Sukses

Bantu Korea Utara, 27 Kapal dan 21 Perusahaan Masuk Daftar Hitam DK PBB

DK PBB mengumumkan langkah baru terhadap Korea Utara. 27 kapal, 21 perusahaan, dan satu orang masuk dalam daftar hitam menyusul upaya mereka membantu Korea Utara.

Liputan6.com, New York - Dewan Keamanan PBB mengumumkan langkah-langkah baru terhadap Korea Utara, yaitu memasukkan 27 kapal, 21 perusahaan, dan satu orang ke dalam daftar hitam. Entitas tersebut dituding membantu Korea Utara menghindari sanksi sebelumnya.

Langkah ini meningkatkan tekanan terhadap Korea Utara, menjelang pertemuan puncak antara Kim Jong-un, Presiden Korea Selatan Moon Jae-in, dan Presiden Amerika Serikat Donald Trump.

Seperti dikutip dari nytimes.com, pada Minggu, (1/4/2018), sejumlah kapal tanker dan kapal kargo yang masuk daftar hitam dilarang bersandar di pelabuhan di seluruh dunia atau aset mereka akan dibekukan. Sementara itu, seluruh perusahaan ekspedisi akan menghadapi pembekuan aset. Sebagian besar nama, sebelumnya telah lebih dulu masuk daftar hitam Kementerian Keuangan AS pada Februari 2018.

Disebutkan bahwa perusahaan yang masuk daftar hitam termasuk 12 yang berpusat di Korea Utara, tiga di Hong Kong, dan dua di China.

Sebagai tanggapan terhadap percepatan program nuklir dan rudal Korea Utara, Dewan Keamanan PBB telah mengadopsi serangkaian resolusi sanksi dalam beberapa tahun terakhir.

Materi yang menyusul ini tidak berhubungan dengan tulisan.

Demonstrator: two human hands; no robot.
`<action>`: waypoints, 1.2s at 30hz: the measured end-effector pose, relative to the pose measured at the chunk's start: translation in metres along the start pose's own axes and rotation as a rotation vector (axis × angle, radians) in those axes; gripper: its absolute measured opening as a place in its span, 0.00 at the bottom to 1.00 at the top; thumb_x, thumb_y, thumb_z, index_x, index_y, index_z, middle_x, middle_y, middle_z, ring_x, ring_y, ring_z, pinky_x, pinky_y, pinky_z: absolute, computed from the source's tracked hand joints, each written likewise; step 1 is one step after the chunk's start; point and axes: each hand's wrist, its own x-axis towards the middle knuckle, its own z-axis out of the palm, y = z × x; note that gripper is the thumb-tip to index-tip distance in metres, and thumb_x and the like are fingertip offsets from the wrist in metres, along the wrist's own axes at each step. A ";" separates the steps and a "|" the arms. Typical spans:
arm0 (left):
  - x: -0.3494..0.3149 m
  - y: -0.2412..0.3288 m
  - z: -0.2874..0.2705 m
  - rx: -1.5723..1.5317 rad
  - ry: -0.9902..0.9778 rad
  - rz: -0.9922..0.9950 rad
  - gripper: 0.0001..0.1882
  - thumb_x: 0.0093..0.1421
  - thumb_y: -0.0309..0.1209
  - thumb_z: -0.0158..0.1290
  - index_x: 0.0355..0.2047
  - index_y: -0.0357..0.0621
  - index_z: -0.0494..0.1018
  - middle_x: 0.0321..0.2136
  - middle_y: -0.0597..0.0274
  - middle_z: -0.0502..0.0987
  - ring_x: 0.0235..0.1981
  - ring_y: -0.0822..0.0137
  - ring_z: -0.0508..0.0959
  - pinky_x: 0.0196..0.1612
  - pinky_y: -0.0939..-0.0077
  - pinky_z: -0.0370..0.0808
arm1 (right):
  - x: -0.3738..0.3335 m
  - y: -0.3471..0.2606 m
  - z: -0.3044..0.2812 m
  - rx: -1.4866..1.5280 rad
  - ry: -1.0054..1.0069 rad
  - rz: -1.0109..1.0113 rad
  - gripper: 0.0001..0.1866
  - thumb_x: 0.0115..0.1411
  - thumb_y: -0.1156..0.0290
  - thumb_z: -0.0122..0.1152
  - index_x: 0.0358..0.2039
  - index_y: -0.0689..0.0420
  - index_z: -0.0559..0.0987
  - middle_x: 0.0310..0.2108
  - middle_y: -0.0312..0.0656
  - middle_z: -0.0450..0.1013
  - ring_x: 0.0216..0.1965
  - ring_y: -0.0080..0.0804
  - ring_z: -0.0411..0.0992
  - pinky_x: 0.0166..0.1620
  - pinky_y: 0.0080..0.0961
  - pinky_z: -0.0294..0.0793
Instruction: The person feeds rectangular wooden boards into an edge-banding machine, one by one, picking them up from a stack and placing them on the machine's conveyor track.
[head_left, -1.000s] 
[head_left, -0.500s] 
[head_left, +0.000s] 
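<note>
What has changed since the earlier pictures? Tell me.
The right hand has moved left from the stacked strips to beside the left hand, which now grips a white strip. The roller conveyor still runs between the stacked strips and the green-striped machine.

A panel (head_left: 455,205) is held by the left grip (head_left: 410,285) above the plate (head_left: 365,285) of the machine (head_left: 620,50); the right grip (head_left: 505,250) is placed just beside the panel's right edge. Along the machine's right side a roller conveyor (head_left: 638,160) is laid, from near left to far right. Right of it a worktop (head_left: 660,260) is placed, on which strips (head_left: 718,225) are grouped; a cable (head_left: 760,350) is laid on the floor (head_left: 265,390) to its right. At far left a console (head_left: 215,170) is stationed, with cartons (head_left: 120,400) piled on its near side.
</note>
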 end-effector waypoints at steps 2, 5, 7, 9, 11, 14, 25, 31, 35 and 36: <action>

Sanksi terberat dijatuhkan tahun lalu, melarang ekspor kunci Korea Utara seperti batu bara, makanan laut, dan tekstil serta secara drastis mengurangi jumlah minyak yang diizinkan untuk diimpor ke negara itu.

Belakangan, Korea Utara dituding menggunakan dokumen palsu untuk melanjutkan ekspor batu bara dan impor minyak melalui transfer antar kapal di laut lepas.

"Persetujuan dari paket sanksi bersejarah ini adalah tanda yang jelas bahwa komunitas internasional bersatu dalam upaya kami untuk menjaga tekanan maksimum terhadap rezim Korea Utara," terang Dubes AS untuk PBB, Nikki Haley.

Haley menegaskan bahwa sanksi terbaru merupakan "paket daftar hitam" terbesar yang menargetkan Korea Utara.

 

Saksikan video pilihan berikut ini:

2 dari 2 halaman

Perkembangan di Semenanjung Korea

Sejumlah analis mengatakan bahwa kemauan Kim Jong-un untuk bertemu dengan Presiden Moon Jae-in dan Donald Trump tak lepas dari keinginannya untuk meringankan sanksi.

Namun, Washington dan sekutunya telah bersumpah akan terus menekan Korea Utara lewat sanksi hingga negara itu berkomitmen untuk denuklirisasi.

Seperti dikutip dari The Guardian pada 29 Maret 2018, jadwal pertemuan antara pemimpin Korea Utara dan Korea Selatan sudah disepakati, yakni pada 27 April 2018 di Zona Demiliterisasi di Panmunjom. Sementara itu, pertemuan antara Kim Jong-un dengan Trump belum diumumkan detailnya.

Dalam perkembangan lainnya, pekan lalu, Kim Jong-un melakukan lawatan perdananya ke China di mana ia bertatap muka dengan Presiden Xi Jinping.

Sejak akhir November 2017, Pyongyang berhasil menahan diri dari uji coba senjata. Meski demikian, menurut laporan Jane’s Intelligence Review dan the Center for International Security and Cooperation di Stanford University, citra satelit menunjukkan bahwa negara itu tengah "menyalakan" reaktor nuklir baru yang mampu menghasilkan plutonium, salah satu bahan bakar utama yang digunakan dalam senjata nuklir.

Di tengah ketidakpastian situasi di Semenanjung Korea, Kim Jong-un dinilai terus membuka diri. Teranyar, ia diketahui bertemu dengan Ketua Komite Olimpiade Internasional, Thomas Bach. Keduanya bertatap muka di Pyongyang pada Jumat waktu setempat.

Bach menjelaskan bahwa pemimpin Korea Utara tersebut berkomitmen untuk berpartisipasi dalam Olimpiade Musim Panas 2020 di Tokyo dan Olimpiade Musim Dingin 2022 di Beijing. Sebelumnya, Korea Utara lebih dulu telah ikut serta dalam Olimpiade Musim Dingin di Pyeongchang, Korea Selatan, pada awal tahun ini.